Joe Lewis at The Voiceover Gallery says that when we embrace AI – not as a replacement, but as a tool – the future doesn’t feel quite as bleak

TVG studio 1

We all know AI is here to stay, but from our perspective the hype and hysteria has somewhat died down over the past few months.

Yes, there have been contractions in certain sectors – it is difficult to compete with AI voice platforms churning out low-budget or long-form dubbing and localisation projects. However, it is worth acknowledging that AI is a tool that can help companies become more productive and, in many cases, assist us in improving our deliverables while also being more cost-effective.

With that in mind, at The Voiceover Gallery, we would argue that a hybrid approach is both pragmatic and beneficial.

Three years ago, I attended an AI in media conference where I was confronted with both the doomsdayer and the evangelist. The panellists had created fully AI-generated projects, declaring that the use of human voices would soon be a thing of the past.

The evangelists were embracing this as it would enable them to produce professional-quality content without the need for large teams; the doomsayers were concerned about the death of the industry as we know it. The reality is somewhere in between.

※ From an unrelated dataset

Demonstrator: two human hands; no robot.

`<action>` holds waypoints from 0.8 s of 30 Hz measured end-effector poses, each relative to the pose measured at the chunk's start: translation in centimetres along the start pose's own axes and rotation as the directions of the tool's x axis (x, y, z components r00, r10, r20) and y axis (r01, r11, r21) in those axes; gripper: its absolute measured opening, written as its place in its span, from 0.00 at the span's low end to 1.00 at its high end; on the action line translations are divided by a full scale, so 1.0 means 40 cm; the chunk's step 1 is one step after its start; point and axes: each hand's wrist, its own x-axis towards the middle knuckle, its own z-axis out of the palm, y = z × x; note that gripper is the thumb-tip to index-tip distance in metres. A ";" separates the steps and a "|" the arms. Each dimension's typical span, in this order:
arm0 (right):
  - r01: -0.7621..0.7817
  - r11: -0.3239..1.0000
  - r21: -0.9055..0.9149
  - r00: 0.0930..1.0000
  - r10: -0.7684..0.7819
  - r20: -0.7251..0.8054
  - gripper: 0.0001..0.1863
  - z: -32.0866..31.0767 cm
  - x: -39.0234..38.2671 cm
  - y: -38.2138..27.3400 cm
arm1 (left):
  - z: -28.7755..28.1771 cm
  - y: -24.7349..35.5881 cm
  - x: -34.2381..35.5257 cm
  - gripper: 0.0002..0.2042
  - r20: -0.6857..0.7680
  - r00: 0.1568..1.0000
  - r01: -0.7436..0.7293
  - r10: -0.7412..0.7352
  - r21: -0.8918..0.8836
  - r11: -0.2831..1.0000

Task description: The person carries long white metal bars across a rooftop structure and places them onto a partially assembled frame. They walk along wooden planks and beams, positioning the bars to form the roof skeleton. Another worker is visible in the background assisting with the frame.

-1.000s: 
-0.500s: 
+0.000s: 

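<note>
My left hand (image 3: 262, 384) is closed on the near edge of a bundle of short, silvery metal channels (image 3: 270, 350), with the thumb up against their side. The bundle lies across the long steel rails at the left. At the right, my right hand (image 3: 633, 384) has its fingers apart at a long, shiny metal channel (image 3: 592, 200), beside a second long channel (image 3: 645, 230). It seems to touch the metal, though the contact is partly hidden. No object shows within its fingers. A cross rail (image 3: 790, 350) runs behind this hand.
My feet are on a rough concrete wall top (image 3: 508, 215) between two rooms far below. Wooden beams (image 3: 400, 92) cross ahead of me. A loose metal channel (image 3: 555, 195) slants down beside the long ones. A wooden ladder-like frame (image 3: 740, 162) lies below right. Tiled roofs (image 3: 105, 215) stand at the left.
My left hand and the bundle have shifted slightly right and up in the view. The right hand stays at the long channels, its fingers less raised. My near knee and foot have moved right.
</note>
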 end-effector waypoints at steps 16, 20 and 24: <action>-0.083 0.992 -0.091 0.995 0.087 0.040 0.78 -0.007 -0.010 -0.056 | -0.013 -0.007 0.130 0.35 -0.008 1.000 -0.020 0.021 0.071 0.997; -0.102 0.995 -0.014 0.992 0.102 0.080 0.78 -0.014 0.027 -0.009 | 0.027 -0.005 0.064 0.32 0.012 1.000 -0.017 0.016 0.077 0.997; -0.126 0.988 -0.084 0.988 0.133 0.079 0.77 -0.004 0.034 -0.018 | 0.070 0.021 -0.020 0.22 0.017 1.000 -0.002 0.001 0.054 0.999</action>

There was also a common theme at these conferences – the best use cases for AI in production are for dialogue or voiceover. In many ways, it is true. It feels real, it can be quick, and if we consider a sector of our business at The Voiceover Gallery, localisation, it could be a real game-changer in terms of productivity. 

Nonetheless, there was a pragmatism that was being ignored. There is now a certain consensus that humans have experiences and nuances that cannot be generated.

AI cannot recreate the lived experience of an actor with years of training, nor can it take direction or experiment.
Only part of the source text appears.